Egypt’s military and protesters move farther apart
The surprise assault on Israel’s embassy in Cairo has pushed Egypt’s ruling military deeper into confrontation with a protest movement openly accusing the country’s caretakers are trying to cling to the legacy of Hosni Mubarak rather than dismantle it.
A potentially destabilizing showdown between the two rivals now seems increasingly likely.
Israel, not surprisingly, saw the rioting and break-in by protesters - who exuberantly trashed offices and threw documents out the window - in the context of its peace deal with Egypt. It seemed an ominous sign of Egyptians’ hatred of Israel unleashed and running wild.
But Egypt’s generals were just as much the target of the protesters.
The scene was a message to the military that while they may rule, they can’t carry the power by intimidation that Mubarak did. Protesters, and a growing part of the public, are becoming increasingly critical of a military they say is too close to the old regime, doing little to bring democracy and committing new abuses of its own.
“It is a conflict between a party that is trying to reproduce the old regime and a revolution that continues to press for its demands to be met,” said protest leader Khaled Abdel-hamid.
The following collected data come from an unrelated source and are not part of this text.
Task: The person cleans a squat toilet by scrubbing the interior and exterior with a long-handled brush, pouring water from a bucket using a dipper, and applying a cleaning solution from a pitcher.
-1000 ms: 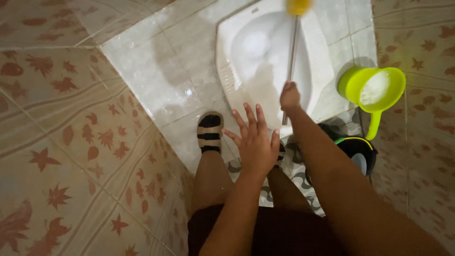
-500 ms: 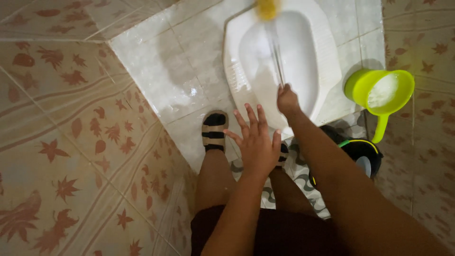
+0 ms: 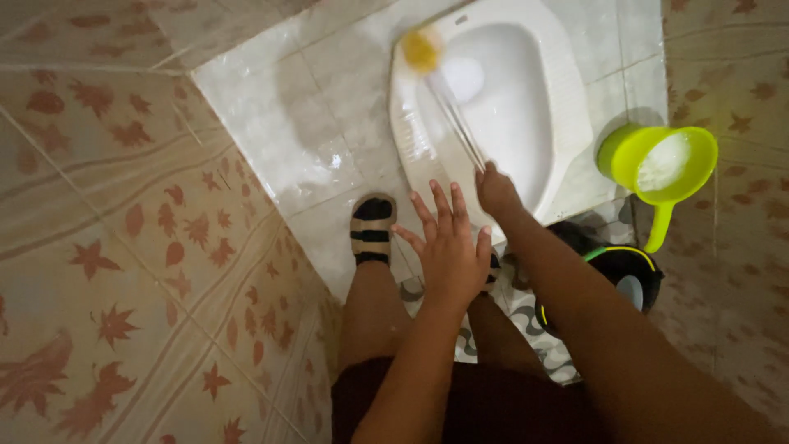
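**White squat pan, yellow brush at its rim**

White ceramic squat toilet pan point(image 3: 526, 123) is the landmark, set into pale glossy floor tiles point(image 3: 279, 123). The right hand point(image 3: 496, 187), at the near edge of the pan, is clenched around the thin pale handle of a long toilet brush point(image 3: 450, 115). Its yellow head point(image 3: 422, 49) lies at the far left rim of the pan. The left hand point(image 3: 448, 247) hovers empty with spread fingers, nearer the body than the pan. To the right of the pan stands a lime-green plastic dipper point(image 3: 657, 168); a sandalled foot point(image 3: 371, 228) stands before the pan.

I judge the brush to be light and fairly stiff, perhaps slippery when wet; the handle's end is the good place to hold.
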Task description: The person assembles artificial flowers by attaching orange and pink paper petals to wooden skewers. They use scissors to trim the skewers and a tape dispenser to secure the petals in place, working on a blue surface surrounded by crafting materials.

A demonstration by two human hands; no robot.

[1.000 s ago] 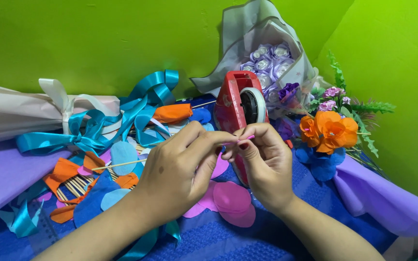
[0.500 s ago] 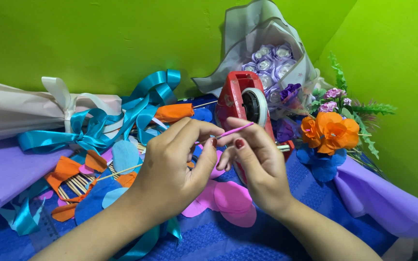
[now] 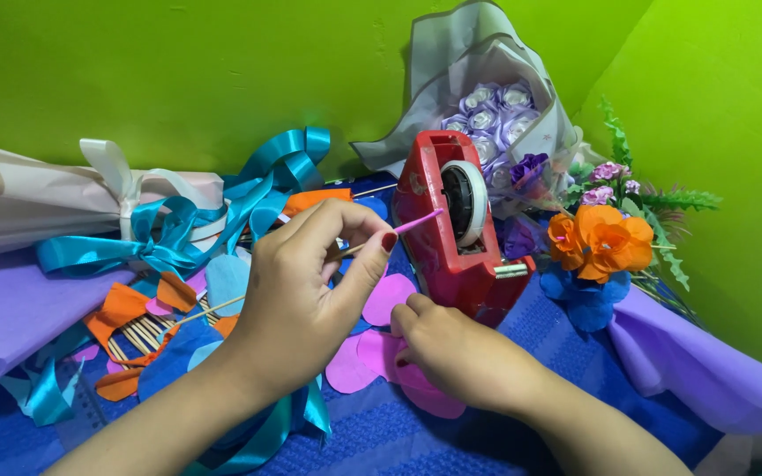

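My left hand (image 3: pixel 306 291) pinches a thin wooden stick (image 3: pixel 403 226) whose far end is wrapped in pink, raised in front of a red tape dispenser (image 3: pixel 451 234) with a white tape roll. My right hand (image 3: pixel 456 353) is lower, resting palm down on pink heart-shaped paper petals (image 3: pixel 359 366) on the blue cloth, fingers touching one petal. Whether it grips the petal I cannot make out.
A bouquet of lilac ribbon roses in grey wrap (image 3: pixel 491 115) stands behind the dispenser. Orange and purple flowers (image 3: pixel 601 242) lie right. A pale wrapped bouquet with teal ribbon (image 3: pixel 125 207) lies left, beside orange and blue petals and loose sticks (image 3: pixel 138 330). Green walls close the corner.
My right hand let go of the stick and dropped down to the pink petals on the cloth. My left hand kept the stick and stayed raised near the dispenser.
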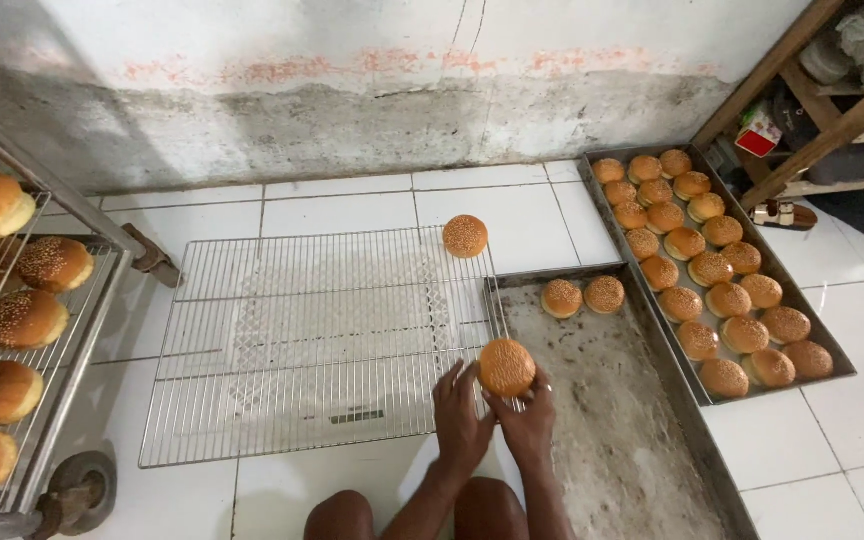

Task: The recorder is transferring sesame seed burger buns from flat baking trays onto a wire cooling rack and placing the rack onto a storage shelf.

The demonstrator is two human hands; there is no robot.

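bare hands (497,420) around round seeded bun (507,367)

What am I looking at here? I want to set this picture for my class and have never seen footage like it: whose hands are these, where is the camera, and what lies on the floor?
There is no machine here, only a person working with bare hands. The single camera sits on that person's head and looks down, so the knees show at the bottom edge. The left hand and right hand together hold one sesame bun over the corner of a wire cooling rack lying on the white tiled floor. Another bun sits at the rack's far corner. Beside it is a nearly bare baking tray with two buns, then a full tray of buns. At left, a wheeled rack carries more buns.
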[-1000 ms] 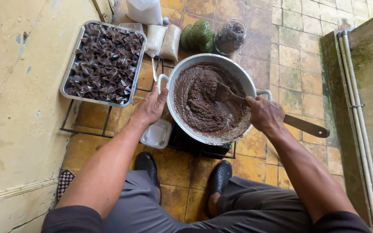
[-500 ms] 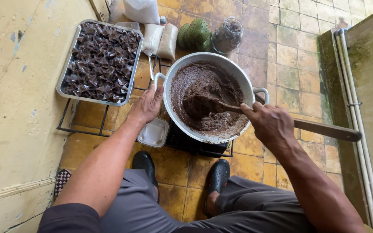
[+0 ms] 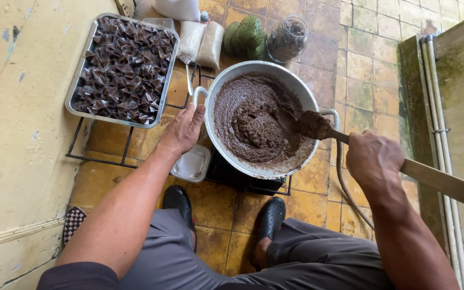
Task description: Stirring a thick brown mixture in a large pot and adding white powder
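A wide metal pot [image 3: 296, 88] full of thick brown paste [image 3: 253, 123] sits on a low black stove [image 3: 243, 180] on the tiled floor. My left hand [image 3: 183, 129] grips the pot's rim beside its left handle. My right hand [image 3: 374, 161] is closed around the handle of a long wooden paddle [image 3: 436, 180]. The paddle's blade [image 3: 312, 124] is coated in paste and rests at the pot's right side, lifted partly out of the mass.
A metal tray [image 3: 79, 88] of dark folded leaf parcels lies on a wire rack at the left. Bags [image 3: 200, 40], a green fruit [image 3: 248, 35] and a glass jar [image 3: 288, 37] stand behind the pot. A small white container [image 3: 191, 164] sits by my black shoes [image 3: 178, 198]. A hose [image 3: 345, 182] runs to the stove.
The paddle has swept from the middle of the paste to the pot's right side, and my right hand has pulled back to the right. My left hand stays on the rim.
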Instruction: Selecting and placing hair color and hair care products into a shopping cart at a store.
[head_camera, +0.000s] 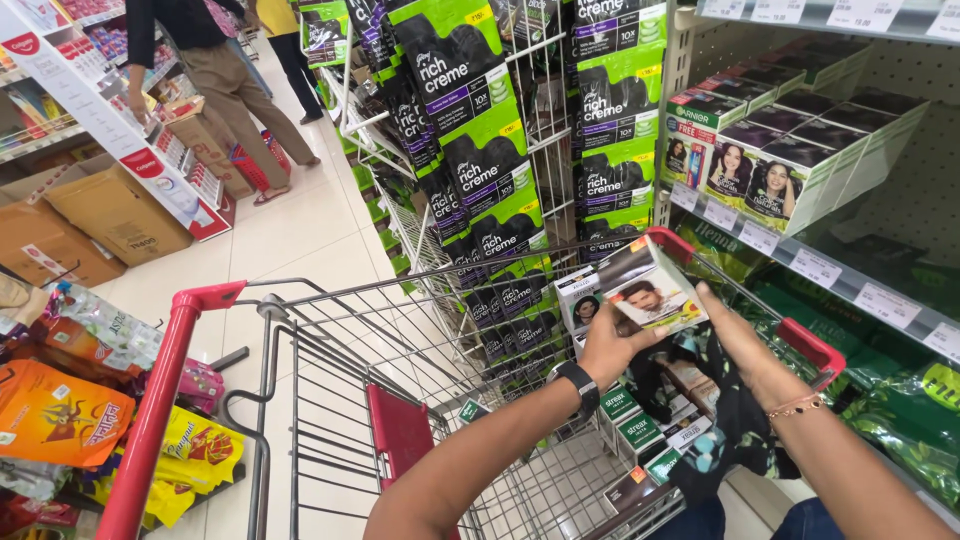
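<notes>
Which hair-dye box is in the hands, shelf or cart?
The small box held over the cart's far rim between the left hand and right hand. The other boxes sit on the shelf or lie in the cart.

Shop aisle, brightly lit. Floor (300, 240): pale glossy tiles. Wire display rack (540, 110) at centre, hung with green-and-black sachets. Right of the rack: pegboard shelving (800, 250) with price strips. Left of the rack: cardboard boxes (110, 210) against further shelving (90, 100).

2 small hair-dye boxes (640, 292), portrait-printed, stacked and tilted, above the wire cart's far right corner
</notes>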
The military has responded to the late Friday night attack on the Israeli embassy by warning that the country’s entire stability is in danger.
In a statement read on state TV, the military and the civilian government said Egypt was passing through a crisis “that threatens the very body of the state.” The leadership vowed to use tough emergency laws that were the hated hallmark of Mubarak’s 29-year regime and that the military had promised repeatedly to erase.
“We are now somewhere between revolution and chaos, between toppling a regime and toppling the entire state,” the government-owned Al-Ahram daily warned Sunday in a front page editorial that echoed the military’s thinking.